The next lucid dream, which doesn’t happen that same night but does the next night, I again get into the falling place and began counting the seconds like I learned to do out loud parachuting out of aircraft in the army, counting then to only 4 seconds until the chute opened, or was supposed to. I count to know how long I’m falling, but here the counting goes on and on, and again I lose the sense of time, losing count as well, and, though I resist the strong sense to open my eyes, I cannot shake the growing sense of terror that’s welling up inside me, like I’m falling into a bottomless pit from which I shall never again return. Then I hear both my mother and sister as though they’re standing over me, pleading with me in voices I know are their most fearful and most sincere, to open my eyes because I’m being tricked, and I’m in the hospital in a coma. The sense is that if I don’t listen to them I will never return to them, or the outer world either for that matter. It so happens that my greatest attachments at that time are my mom and sister, and my greatest fear is going into a coma during inner exploration, not to some never ending dream-state experience but to a blank alone like this darkness. I open my eyes and am not in the hospital in a coma but am simply awake in bed, nobody there but me. I see quickly that I’ve been fooled and resolve next time to go all the way until I get there, still not knowing where there is but more assured it’s somewhere significant because something very smart is trying to keep me from getting there.

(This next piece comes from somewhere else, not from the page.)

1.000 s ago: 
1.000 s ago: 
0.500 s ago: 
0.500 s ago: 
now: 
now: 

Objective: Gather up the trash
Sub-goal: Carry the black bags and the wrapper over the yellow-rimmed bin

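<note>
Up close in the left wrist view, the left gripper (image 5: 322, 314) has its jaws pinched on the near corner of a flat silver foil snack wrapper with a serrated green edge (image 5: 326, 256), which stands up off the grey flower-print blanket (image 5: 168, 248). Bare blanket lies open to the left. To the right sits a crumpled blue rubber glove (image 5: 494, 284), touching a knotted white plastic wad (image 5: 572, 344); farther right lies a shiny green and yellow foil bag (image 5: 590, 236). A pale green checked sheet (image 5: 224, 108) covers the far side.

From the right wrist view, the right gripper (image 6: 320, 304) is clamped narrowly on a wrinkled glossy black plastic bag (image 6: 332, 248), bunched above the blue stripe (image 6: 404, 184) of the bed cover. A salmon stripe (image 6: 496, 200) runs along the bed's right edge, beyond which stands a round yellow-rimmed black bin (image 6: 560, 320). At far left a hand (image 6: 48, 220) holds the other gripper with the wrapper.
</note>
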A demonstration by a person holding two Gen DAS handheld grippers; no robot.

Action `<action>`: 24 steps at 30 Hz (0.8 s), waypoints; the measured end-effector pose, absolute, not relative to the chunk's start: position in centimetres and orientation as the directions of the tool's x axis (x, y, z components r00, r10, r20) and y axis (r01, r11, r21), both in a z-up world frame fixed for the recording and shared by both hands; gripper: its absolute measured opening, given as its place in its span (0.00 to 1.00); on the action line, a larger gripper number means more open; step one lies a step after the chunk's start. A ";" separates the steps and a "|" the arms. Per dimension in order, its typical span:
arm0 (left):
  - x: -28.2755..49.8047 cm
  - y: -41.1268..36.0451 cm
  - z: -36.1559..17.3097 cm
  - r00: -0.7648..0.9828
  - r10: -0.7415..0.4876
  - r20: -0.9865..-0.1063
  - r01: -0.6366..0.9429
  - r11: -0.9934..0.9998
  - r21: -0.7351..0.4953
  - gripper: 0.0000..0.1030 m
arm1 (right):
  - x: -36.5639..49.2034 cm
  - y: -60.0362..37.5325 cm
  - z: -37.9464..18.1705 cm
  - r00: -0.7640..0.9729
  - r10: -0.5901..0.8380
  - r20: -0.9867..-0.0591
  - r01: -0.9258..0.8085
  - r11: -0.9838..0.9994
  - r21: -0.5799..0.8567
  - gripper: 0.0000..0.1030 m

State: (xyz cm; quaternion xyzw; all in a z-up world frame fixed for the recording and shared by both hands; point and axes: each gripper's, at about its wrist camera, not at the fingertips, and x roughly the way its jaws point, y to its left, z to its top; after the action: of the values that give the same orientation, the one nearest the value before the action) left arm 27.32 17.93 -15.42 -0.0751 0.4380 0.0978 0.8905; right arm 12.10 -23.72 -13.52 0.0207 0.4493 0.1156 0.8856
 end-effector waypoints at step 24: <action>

Whether it’s the next night I fall again I’m not sure, but it’s very soon after the above dream, though it’s not exactly a dream but inner travel, and I don’t remember the process of becoming lucid or getting into the falling state, only that I’m there and determined to go all the way. I lose sense of time again, but there is no welling terror, or any real fear, and no intelligence trying to stop me. I have no idea how long I fall, but it’s a long time to my notion of time. Suddenly with a great shock I arrive somewhere. It’s like I’m immersed in a limitless ocean of a whole other order of existence, one formless save for identical small objects sparsely floating around that appear somewhat like half-notes or arches, and though they appear to be objects, I feel them as beings. Outer space would be a way to give some picture of what this ocean is like, but there are no celestial bodies or blackness, though it is dim. It’s lit but with a different kind of light than we know here, giving the space a glow that’s now glowing in me, and I feel the warmest and safest I’ve ever felt, and this place is so familiar to me, like I’ve been here many times but only have forgotten about it. An immense force is rushing through me, and I feel its intense vibration in every part of me, but it’s so comfortable I only want to bask in it. It seems there’s a sound to the place, which I feel in me as well as without, but it’s not sound as we know it that you hear with your ears. It’s like the sound silence would make if it made any sound if that makes any sense. I see myself floating towards one of the little arches, and I unwillingly go through it, hoping I don’t harm it by doing that, but I see it on the other side of me unchanged. Then, as abruptly as I found myself there, I find myself out, and I come awake in my bed and marvel at how I could come up immediately from such a deep place, although I am still glowing from its warmth and power.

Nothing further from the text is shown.